WHAT TO WORK ON
Check every line below for the word "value" and give only the number of lines where it appears.

PROVIDED ENTRIES

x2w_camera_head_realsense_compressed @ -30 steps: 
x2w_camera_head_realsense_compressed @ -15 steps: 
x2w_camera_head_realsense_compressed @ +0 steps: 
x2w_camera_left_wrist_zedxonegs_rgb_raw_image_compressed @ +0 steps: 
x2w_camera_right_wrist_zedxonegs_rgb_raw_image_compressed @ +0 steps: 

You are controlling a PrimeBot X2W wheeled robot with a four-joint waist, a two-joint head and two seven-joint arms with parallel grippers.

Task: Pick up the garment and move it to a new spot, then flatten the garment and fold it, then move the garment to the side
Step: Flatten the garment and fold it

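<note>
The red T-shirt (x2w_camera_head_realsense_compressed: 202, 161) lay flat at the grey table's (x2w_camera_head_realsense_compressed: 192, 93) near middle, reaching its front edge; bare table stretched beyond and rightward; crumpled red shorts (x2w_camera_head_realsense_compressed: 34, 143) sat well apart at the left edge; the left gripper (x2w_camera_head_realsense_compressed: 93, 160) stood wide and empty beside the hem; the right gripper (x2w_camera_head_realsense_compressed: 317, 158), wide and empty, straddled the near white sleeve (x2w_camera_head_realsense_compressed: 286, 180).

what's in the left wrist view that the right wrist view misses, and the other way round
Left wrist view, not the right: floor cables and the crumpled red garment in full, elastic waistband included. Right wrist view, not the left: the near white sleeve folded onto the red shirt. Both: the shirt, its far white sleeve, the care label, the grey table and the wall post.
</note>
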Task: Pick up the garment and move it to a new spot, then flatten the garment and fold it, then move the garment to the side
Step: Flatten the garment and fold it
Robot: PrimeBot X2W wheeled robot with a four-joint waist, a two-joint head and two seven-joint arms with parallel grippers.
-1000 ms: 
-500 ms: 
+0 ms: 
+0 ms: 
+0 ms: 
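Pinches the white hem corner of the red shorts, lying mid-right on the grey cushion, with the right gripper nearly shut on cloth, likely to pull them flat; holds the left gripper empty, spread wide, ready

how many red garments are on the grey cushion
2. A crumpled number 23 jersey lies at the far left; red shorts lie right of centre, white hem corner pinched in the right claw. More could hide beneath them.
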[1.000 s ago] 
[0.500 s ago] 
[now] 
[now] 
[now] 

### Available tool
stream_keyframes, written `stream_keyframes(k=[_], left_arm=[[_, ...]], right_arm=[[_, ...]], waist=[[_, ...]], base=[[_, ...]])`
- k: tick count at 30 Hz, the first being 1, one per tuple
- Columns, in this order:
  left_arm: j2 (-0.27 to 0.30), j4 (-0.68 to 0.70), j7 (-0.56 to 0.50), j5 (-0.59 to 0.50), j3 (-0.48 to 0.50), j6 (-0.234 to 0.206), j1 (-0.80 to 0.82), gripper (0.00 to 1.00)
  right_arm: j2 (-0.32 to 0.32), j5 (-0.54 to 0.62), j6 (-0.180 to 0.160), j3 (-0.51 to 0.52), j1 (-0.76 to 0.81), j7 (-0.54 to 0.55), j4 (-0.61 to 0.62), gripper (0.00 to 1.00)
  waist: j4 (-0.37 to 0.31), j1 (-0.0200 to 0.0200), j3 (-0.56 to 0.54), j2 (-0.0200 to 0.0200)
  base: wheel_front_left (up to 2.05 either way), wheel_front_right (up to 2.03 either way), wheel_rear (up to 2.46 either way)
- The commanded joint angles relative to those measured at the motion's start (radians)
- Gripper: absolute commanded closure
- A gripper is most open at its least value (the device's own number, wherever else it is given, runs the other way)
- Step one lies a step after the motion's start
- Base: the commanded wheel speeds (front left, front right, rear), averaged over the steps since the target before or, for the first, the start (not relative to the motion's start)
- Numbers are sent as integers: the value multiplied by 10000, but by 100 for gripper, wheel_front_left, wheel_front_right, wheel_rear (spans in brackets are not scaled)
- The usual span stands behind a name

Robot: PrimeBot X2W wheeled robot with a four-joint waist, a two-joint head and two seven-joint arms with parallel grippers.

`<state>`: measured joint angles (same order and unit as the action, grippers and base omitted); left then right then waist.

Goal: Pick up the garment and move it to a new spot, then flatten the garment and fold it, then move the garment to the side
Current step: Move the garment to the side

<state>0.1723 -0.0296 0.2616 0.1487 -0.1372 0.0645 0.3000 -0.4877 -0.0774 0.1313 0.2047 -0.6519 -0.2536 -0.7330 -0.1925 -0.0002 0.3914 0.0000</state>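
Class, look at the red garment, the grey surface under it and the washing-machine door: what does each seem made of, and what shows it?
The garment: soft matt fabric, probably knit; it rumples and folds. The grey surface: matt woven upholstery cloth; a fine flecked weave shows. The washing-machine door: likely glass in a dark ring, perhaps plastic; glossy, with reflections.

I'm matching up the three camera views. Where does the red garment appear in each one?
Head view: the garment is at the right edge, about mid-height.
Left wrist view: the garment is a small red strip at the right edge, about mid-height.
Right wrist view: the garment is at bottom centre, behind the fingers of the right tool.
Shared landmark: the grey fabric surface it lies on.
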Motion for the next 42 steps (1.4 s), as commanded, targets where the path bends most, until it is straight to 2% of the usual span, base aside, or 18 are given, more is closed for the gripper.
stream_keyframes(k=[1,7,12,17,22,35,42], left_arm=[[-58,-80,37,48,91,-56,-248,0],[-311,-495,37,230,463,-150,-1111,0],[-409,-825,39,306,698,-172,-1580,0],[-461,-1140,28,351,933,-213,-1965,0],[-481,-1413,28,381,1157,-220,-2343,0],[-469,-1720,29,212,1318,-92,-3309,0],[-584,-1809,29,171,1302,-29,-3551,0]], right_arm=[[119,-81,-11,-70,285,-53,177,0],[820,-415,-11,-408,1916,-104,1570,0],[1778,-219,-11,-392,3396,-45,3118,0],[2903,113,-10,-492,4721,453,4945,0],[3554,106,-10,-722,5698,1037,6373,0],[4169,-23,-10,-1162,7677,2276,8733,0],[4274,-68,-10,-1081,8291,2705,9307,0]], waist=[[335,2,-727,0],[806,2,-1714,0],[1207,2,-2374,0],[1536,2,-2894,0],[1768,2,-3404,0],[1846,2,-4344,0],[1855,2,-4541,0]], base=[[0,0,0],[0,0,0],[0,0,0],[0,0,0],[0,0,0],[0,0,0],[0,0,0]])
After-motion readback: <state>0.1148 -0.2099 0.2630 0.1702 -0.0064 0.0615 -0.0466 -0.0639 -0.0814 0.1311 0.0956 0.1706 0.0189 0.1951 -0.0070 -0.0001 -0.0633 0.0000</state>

OUTPUT FOR THIS TASK
2